→ **EXERCISE DETAILS**
Transcribe the listing below from its opening line up to and including the line that contains "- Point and"; reproduce nothing else.

*** DATA BLOCK ***

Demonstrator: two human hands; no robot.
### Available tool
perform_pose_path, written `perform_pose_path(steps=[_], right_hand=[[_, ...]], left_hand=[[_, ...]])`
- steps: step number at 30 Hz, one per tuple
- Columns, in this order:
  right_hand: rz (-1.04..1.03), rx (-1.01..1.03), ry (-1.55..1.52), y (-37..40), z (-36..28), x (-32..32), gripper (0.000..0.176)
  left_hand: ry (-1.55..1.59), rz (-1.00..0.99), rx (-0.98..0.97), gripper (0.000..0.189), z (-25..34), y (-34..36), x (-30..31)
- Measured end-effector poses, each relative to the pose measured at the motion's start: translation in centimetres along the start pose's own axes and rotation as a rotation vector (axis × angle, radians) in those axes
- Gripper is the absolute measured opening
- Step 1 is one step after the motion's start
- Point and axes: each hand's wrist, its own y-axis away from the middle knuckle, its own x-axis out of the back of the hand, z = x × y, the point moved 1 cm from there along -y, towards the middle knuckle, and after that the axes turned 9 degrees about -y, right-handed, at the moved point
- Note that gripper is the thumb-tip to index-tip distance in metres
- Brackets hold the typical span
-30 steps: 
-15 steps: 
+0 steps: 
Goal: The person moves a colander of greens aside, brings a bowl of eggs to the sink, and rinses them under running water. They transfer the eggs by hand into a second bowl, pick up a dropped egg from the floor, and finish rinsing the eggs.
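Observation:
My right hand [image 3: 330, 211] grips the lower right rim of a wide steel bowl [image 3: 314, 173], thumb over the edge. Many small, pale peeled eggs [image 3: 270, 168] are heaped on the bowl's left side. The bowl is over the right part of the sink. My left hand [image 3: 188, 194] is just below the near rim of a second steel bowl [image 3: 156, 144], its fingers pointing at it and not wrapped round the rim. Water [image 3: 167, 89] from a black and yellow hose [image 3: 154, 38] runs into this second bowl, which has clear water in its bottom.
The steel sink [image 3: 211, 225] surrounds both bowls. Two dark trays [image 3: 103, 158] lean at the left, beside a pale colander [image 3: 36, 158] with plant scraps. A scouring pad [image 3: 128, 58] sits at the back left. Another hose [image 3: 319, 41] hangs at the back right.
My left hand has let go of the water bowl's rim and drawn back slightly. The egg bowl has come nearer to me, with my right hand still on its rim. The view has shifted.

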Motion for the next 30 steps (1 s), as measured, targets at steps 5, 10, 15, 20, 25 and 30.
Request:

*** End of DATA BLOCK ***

→ **YOUR SOLUTION**
Demonstrator: two human hands; no robot.
### Available tool
perform_pose_path, written `perform_pose_path(steps=[_], right_hand=[[_, ...]], left_hand=[[_, ...]])`
- steps: step number at 30 Hz, one per tuple
- Columns, in this order:
  right_hand: rz (-1.04..1.03), rx (-1.01..1.03), ry (-1.55..1.52), y (-37..40), z (-36..28), x (-32..32), gripper (0.000..0.176)
  left_hand: ry (-1.55..1.59), rz (-1.00..0.99), rx (-0.98..0.97), gripper (0.000..0.189), z (-25..34), y (-34..36), x (-30..31)
- Measured end-effector poses, each relative to the pose measured at the motion's start: translation in centimetres along the start pose's own axes and rotation as a rotation vector (axis × angle, radians) in those axes
- Gripper is the absolute measured opening
- Step 1 is one step after the motion's start
- Point and axes: each hand's wrist, its own y-axis away from the middle knuckle, its own x-axis out of the back of the hand, z = x × y, the point moved 1 cm from there along -y, towards the middle knuckle, and after that the axes turned 9 degrees about -y, right-handed, at the moved point

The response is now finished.